_Work to complete_
Given the entries that follow, write out exactly the lines starting at the one containing "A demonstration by" and ending at the one containing "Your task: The", both ends included, and only those.

_Exercise materials_
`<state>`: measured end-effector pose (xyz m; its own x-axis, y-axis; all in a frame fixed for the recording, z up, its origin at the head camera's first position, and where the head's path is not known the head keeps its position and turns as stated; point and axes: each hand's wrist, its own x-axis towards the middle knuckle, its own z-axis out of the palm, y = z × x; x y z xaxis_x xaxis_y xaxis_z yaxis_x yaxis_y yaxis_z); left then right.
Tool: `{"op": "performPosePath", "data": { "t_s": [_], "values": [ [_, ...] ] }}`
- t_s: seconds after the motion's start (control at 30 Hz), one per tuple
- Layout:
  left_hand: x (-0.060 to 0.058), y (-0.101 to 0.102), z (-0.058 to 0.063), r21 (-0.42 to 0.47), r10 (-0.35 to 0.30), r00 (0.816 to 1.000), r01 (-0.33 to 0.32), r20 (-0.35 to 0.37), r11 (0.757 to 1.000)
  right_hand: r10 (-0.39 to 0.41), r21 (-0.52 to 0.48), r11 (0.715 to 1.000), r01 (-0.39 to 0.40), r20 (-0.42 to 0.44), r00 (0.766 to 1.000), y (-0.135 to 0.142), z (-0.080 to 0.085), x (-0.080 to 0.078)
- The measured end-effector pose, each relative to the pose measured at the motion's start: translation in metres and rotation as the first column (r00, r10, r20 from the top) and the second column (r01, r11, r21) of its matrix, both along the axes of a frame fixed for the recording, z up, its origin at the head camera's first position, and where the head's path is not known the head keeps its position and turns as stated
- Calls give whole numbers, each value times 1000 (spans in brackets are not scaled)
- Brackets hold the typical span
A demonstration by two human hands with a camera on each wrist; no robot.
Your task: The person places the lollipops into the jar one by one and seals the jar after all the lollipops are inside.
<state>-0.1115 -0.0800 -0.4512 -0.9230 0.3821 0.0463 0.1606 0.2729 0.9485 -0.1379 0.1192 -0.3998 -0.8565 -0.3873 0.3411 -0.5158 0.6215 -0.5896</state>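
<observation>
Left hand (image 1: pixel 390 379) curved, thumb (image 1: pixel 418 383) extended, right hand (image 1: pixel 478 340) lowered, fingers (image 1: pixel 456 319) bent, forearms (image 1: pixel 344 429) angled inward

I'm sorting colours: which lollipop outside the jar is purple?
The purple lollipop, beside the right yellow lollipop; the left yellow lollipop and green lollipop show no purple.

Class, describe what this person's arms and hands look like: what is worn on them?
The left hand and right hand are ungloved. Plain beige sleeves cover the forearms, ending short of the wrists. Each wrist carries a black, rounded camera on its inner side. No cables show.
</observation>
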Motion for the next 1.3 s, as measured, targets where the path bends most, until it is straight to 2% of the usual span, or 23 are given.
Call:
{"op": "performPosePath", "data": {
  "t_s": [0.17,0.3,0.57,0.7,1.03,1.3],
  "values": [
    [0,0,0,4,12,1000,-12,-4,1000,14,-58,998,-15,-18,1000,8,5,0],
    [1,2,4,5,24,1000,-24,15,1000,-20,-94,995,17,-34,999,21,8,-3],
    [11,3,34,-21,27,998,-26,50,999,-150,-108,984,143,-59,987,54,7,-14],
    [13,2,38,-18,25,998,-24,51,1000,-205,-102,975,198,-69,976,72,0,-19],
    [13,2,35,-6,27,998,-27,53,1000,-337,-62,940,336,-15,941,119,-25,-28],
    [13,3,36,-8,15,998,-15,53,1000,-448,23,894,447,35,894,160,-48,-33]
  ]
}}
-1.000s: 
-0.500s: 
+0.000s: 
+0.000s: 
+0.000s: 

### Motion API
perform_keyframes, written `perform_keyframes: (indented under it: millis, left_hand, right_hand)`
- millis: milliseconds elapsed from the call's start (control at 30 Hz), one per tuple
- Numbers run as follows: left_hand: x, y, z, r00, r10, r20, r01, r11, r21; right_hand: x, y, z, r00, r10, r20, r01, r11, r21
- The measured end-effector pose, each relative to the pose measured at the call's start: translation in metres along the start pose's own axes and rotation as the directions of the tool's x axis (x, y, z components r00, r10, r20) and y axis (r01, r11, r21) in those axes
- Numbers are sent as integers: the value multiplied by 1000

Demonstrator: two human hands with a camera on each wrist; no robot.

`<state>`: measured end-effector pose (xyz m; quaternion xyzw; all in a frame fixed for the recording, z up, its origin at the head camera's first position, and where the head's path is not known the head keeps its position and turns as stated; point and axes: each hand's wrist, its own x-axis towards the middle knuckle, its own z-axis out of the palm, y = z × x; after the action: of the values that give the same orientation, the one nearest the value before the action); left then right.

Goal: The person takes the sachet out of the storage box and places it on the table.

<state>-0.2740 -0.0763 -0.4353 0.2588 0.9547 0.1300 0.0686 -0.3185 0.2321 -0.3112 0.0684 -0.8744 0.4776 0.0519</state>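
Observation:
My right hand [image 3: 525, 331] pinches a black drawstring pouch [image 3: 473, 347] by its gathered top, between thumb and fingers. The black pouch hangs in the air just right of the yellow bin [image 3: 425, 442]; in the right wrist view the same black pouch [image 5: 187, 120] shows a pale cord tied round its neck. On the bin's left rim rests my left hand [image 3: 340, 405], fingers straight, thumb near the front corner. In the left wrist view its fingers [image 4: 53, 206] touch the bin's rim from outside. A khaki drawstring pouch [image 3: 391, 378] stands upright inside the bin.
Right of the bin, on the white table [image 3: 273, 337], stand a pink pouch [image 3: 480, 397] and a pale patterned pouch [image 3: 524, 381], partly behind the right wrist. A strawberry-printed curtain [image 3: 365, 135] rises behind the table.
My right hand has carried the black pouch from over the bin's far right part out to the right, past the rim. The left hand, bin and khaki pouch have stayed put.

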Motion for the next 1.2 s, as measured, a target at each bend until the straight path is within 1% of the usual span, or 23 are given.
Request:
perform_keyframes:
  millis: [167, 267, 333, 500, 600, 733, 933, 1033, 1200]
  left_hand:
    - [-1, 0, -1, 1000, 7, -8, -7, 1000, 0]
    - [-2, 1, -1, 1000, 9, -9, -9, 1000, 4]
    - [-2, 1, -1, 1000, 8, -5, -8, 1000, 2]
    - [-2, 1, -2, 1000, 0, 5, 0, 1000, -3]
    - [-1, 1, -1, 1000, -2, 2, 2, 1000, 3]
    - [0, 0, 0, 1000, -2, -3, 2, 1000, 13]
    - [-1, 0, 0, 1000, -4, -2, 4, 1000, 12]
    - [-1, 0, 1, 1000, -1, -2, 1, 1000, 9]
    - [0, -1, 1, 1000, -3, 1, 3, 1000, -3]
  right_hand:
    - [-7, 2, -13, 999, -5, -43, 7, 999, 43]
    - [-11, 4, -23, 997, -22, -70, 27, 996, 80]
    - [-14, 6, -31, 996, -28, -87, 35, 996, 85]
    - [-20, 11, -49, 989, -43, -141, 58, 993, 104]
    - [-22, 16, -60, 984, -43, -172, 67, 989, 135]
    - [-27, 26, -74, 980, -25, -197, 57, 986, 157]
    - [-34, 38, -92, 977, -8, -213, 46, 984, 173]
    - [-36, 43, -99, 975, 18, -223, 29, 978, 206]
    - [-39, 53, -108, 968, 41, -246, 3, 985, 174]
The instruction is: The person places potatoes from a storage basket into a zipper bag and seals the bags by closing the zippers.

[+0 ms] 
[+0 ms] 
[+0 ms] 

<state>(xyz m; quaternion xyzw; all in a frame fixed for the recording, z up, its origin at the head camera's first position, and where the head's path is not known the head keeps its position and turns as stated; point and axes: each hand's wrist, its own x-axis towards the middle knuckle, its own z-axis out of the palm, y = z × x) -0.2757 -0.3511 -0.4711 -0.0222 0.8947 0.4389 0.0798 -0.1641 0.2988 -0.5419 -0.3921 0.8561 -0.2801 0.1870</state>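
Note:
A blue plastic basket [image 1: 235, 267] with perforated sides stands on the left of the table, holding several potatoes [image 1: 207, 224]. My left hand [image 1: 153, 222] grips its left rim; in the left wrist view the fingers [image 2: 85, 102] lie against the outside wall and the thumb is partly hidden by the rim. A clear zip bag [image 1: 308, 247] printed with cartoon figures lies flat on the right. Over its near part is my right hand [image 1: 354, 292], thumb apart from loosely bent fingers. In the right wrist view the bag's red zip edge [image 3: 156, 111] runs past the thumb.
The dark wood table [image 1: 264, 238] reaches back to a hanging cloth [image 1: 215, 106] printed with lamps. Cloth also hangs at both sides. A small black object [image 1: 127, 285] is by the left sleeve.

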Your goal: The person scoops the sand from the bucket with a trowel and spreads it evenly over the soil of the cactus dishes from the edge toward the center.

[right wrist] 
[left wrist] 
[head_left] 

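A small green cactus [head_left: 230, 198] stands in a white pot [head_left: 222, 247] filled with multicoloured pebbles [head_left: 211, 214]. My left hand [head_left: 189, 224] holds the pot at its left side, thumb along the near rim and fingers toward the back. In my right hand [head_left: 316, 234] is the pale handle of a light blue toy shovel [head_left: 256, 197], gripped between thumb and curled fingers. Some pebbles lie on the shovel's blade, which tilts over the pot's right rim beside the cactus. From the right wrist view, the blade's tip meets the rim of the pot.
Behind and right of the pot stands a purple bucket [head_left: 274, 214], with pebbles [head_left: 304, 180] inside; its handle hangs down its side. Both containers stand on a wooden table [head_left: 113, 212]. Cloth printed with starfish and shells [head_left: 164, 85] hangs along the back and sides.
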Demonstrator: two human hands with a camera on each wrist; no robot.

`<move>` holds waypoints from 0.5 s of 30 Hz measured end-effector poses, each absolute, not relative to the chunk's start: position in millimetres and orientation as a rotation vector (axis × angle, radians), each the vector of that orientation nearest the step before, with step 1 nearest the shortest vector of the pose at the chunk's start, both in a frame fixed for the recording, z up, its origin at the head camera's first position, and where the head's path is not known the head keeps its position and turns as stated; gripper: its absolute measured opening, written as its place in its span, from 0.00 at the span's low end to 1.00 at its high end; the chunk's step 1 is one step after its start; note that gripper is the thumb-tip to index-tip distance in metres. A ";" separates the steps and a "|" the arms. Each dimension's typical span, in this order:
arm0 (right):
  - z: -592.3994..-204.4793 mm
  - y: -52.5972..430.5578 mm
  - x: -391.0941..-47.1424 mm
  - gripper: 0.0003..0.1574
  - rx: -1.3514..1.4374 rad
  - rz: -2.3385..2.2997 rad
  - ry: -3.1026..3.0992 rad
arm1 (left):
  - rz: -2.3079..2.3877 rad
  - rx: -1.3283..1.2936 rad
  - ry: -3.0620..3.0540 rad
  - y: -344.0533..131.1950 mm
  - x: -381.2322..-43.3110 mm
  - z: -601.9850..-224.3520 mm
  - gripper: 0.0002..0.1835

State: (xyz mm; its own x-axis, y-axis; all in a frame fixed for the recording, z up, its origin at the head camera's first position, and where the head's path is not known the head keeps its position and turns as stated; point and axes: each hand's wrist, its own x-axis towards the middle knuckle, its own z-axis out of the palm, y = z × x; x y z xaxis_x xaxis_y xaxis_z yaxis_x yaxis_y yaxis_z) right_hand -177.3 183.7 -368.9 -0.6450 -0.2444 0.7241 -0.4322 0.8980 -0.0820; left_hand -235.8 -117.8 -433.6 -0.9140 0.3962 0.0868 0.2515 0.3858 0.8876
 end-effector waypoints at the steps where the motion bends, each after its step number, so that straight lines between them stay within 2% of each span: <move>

_Written response_
A demonstration by two human hands with a camera on each wrist; no robot.
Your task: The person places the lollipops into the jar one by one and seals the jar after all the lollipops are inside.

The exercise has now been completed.